State, as a bare number, how many lines below contain "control".

INFORMATION SUPPLIED below:

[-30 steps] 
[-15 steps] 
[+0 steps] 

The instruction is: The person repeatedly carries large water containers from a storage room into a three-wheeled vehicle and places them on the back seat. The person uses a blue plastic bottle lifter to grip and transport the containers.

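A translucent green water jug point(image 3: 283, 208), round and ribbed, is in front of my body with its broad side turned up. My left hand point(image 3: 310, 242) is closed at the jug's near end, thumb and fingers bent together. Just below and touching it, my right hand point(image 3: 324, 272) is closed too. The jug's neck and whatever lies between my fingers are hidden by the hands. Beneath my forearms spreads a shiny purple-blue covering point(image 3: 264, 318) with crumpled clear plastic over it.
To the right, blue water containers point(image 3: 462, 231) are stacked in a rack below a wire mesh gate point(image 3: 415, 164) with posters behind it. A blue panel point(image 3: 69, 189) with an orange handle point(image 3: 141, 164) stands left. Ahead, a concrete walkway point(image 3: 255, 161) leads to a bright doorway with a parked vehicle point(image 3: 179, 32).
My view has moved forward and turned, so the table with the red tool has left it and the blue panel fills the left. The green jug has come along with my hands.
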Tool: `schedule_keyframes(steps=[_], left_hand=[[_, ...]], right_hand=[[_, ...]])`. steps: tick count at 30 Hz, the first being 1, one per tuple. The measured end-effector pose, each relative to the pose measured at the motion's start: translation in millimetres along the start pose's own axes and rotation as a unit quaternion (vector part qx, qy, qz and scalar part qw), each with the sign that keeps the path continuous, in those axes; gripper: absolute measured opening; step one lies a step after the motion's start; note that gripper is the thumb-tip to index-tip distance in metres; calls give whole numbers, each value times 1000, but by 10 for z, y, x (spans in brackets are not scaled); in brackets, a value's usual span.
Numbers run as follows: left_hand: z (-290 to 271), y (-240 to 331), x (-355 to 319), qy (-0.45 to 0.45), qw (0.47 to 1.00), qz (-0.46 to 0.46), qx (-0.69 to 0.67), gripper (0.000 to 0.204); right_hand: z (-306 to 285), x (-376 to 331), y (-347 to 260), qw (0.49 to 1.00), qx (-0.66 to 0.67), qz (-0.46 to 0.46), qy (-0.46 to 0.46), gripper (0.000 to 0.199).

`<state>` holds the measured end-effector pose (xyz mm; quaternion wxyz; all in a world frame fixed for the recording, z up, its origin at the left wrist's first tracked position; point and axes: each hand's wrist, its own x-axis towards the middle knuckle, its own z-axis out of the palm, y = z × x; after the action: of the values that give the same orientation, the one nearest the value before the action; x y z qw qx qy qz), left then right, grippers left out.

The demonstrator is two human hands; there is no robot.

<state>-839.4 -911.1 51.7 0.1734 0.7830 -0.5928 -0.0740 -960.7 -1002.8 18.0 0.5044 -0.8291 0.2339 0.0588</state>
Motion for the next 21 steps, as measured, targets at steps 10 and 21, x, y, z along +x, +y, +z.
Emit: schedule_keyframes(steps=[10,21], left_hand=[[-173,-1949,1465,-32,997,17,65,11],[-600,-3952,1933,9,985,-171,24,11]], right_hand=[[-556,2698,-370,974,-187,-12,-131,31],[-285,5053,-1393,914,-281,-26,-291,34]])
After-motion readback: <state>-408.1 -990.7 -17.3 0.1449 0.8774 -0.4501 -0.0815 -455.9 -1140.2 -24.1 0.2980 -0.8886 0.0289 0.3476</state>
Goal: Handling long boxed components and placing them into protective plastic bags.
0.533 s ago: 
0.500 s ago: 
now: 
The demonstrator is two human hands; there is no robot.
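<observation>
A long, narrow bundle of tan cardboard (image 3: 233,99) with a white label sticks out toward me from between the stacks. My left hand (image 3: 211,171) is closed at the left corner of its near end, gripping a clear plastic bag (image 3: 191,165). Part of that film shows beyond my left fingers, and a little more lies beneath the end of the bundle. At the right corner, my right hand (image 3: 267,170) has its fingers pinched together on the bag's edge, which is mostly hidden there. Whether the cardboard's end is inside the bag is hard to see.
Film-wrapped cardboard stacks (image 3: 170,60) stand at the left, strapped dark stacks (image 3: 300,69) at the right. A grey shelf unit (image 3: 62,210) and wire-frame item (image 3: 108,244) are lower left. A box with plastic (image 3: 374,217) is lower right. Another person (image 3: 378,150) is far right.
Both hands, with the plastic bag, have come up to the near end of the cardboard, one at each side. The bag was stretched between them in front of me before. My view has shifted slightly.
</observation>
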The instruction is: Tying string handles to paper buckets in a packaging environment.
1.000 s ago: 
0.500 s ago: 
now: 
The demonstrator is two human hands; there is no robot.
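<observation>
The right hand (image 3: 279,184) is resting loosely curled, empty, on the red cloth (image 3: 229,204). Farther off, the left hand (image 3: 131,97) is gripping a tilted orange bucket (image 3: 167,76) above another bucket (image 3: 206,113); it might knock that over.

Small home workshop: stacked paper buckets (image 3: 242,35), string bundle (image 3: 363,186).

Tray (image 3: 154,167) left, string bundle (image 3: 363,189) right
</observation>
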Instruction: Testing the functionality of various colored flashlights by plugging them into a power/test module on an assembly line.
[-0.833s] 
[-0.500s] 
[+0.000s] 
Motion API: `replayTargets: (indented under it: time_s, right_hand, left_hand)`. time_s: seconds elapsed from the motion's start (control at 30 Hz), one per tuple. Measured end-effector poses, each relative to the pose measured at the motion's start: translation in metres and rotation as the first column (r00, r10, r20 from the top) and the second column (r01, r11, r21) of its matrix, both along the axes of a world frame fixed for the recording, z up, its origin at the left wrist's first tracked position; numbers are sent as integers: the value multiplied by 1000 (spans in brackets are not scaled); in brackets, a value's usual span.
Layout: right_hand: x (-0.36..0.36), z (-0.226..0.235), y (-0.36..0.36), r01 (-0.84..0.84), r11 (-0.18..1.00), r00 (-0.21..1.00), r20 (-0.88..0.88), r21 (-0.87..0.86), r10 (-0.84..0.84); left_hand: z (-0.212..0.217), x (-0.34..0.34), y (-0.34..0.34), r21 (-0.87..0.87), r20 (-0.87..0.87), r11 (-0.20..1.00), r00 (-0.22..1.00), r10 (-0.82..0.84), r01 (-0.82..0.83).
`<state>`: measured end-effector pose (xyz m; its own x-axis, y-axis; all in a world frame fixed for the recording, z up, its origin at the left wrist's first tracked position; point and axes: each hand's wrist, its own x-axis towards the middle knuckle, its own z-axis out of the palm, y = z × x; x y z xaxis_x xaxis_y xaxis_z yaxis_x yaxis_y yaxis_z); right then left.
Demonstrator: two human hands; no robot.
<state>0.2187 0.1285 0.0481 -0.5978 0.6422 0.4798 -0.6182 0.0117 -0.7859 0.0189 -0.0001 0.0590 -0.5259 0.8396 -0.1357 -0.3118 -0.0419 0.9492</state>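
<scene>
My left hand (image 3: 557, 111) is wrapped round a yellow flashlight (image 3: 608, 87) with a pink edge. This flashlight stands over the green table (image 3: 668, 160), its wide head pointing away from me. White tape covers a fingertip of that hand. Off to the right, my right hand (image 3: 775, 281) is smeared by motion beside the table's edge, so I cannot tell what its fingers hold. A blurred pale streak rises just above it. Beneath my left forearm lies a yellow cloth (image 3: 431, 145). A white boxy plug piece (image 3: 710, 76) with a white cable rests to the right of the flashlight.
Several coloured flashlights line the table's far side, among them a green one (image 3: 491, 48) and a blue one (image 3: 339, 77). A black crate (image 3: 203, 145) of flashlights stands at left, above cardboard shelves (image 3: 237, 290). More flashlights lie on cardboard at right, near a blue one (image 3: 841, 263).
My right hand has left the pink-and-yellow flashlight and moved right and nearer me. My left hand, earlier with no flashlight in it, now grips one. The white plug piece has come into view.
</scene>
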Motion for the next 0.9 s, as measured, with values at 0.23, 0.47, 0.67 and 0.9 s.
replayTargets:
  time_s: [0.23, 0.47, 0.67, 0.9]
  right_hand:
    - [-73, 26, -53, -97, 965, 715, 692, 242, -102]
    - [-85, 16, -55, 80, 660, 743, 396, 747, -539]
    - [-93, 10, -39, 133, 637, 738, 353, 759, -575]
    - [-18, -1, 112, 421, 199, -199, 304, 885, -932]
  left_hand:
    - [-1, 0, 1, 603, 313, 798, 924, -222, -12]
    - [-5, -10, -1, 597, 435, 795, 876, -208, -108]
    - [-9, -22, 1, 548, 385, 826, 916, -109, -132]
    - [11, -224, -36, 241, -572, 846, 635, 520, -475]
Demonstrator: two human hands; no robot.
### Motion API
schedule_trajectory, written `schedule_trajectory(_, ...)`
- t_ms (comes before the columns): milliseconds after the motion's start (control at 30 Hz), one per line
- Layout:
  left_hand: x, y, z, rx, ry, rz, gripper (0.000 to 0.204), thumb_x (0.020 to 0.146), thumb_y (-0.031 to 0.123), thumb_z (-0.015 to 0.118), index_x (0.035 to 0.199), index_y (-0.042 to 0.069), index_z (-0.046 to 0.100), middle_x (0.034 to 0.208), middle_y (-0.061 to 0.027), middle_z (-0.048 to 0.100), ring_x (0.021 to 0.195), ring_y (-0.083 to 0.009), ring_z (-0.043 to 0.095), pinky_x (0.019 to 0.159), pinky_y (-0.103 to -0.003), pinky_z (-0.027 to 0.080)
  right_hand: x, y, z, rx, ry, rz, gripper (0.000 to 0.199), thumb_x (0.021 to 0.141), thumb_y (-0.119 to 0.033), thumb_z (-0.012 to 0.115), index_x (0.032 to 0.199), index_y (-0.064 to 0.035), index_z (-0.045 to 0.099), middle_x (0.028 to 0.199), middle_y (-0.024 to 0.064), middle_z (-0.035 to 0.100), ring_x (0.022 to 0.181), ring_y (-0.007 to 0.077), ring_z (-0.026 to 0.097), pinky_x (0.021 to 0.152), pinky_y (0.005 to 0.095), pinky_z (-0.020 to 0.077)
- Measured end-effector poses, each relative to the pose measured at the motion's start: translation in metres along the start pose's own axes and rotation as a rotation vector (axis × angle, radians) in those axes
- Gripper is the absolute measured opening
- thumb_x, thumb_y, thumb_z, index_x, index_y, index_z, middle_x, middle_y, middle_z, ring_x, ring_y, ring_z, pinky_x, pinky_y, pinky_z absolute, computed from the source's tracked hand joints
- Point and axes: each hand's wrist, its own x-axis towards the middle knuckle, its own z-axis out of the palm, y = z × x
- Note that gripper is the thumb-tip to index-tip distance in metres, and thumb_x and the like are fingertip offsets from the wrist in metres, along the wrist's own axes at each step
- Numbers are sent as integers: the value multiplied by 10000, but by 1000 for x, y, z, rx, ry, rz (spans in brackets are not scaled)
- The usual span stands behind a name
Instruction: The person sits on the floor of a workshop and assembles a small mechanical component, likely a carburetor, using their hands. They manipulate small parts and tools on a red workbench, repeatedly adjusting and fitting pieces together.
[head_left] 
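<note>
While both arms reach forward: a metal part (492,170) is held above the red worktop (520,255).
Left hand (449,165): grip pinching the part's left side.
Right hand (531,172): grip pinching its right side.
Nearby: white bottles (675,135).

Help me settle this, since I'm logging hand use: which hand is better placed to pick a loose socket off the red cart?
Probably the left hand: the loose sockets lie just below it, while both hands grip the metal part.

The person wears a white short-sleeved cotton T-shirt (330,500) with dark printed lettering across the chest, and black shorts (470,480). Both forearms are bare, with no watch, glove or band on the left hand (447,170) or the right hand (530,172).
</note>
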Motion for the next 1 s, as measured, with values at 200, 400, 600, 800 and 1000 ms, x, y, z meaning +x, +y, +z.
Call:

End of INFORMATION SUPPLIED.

> [ANSWER BOX] 2